For instance, in the first six months, the administration declared an emergency on environmental sanitation; a development that saw two Saturdays in a month dedicated for environmental sanitation exercises, and the cleaning of all nooks and crannies of the state.Aside this, the administration’s O’CLEAN programme, also began cleaning and ridding waterways that were hitherto not taken care of of dirt, by ensuring that they were all cleaned and dredged. Expectedly, the dredging exercise made many to heave a sigh of relief.

From 2011 to 2015, the state government, through timely, professional and proactive efforts ensured that the state did not witness a single case of flood. Aside the major waterways that were dredged, new water canals, drainages and flood preventive mechanisms were put in place.
 
As a result of recurring flash floods in the last quarter of 2015, the state government swung into river channelisation and the upgrade of drainages across the state. So far, in the last seven years, about 861 kilometres of waterways, canals and streams have been desilted.
 
On river channelisation, the government has intervened in critical areas, where water canals are now adequately constructed, with one of the critical ones being the one from Rasco to Alekunwodo area in Osogbo. Since the bridge was constructed to link the Old Garage area to the Oke-Fia end about 30 years ago, it has become a flood plain with many clamoring for its upgrade.

 
Presently, the bridge has been reconstructed, upgraded and has by its sides, a river channelisation mechanism that is about 900 metres long. The new drainage, a state-of-the-art design, is expected to last for the next 35 years.
 
Another major channelisation effort completed by the administration is that of the Gbonmi-Obaate-Okooko River channelisation. Gbonmi, a major part of Osogbo, which flooded frequently, has been flood-free in the last seven years.

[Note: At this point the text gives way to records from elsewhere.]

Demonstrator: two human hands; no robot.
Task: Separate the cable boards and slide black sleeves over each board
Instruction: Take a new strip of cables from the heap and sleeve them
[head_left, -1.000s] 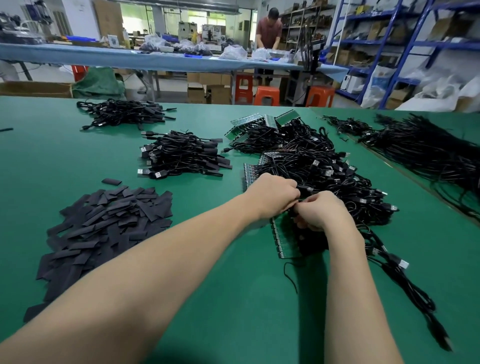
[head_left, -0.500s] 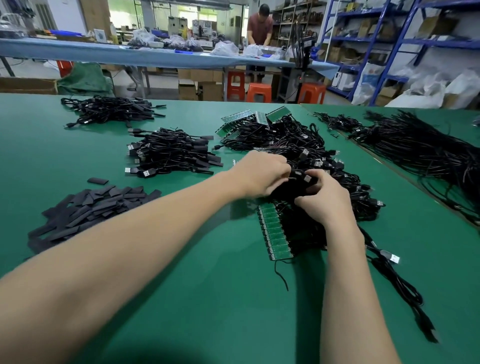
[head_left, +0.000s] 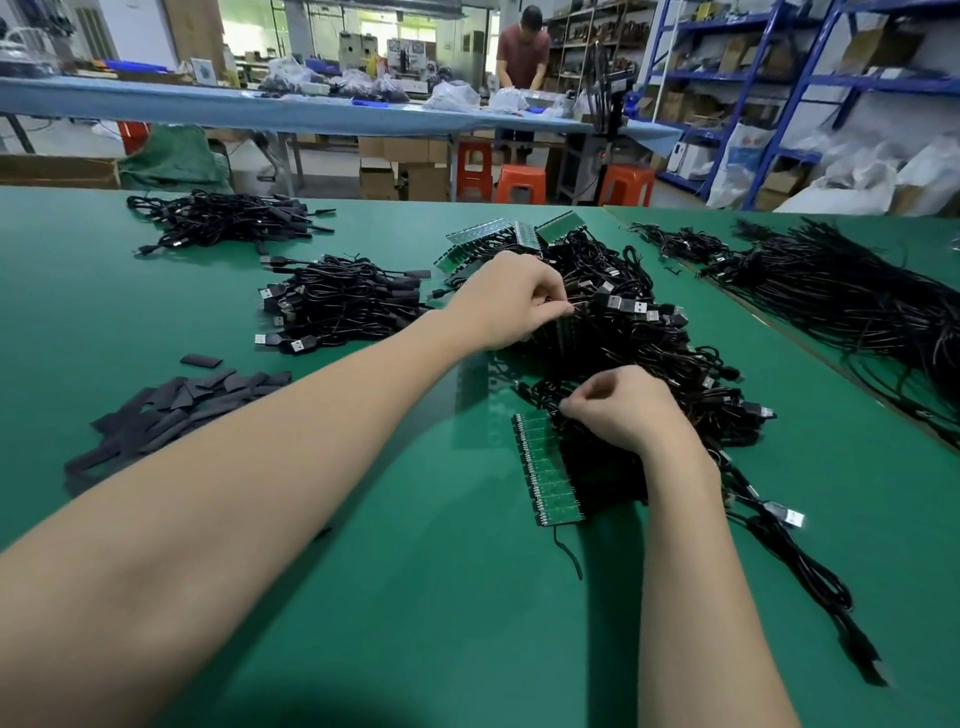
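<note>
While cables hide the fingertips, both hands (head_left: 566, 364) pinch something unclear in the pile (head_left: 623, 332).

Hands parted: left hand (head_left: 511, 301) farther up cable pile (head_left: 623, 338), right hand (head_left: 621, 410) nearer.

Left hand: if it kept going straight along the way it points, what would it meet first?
Most likely the tangled cable pile straight ahead: the left hand already pinches something at its near edge, though depth is unclear.
</note>
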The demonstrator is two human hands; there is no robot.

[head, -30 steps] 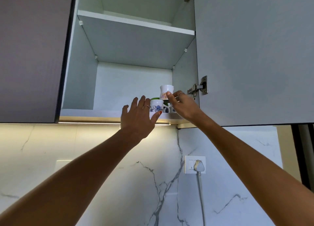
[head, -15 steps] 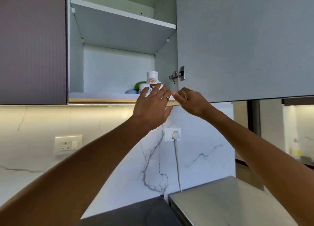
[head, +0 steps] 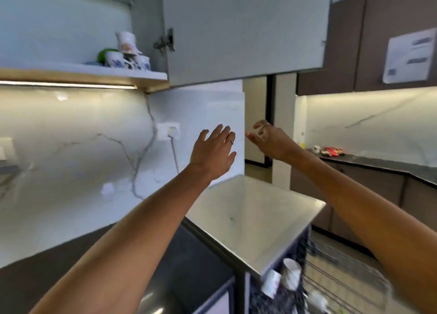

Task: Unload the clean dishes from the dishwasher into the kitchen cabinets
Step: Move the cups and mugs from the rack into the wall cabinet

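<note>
Both hands are hanging in mid-air in front of the marble wall, below the open cabinet and holding nothing. The left hand is showing its back, fingers straight and slightly spread, a ring sitting on one finger. The right hand is just beside it, apart from it, with fingers loosely bent and parted; a ring is showing on it too.

Up on the cabinet's bottom shelf, near its right end, a cluster of cups is standing: white ones with blue flowers, and one patterned cup sitting on top of them, tilted. Something green is peeking out behind the cups. The cabinet door is standing wide open to the right, its hinge just beside the cups.

Below the hands, the steel top of the dishwasher is catching the light, next to the dark desk. At the bottom right the rack is sticking out, blurred, with two white mugs lying in it at an angle. A socket with a plug and cord is sitting on the wall left of the hands. Farther right, a sheet of paper is hanging on a brown cabinet.
</note>
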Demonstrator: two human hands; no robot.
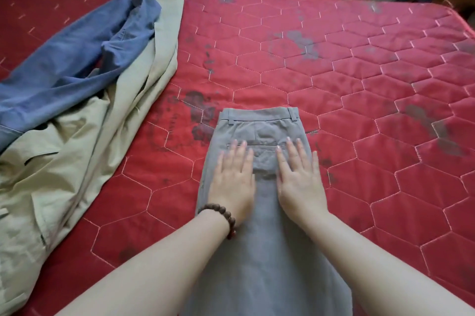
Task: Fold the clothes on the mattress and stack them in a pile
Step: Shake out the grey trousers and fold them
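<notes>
Two hands: left hand [232,179] and right hand [300,179] flat, fingers straight, grasping nothing.
Grey trousers [259,122]: directly beneath both palms, on the mattress [359,84].

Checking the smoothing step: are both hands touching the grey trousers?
Touching. The head view shows the left hand and right hand lying flat, fingers straight, on the grey trousers.

Bare mattress [359,84] lies right; heaped clothes [77,110] probably crowd the left.
</notes>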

The area not only bade erosion and flood bye, the entire environment is now clean, as illegal structures, which surrounded the river bank are being removed by government to pave way for the ongoing channelisation efforts.
 
The third channelisation exercise is the one at the Old Nitel-Alekunwodo end of Osogbo, which covers about one kilometre. These channelisation efforts are also a strategic part of the new road infrastructure put in place by the state government. Many believe that the initiative has created a model for other states to follow.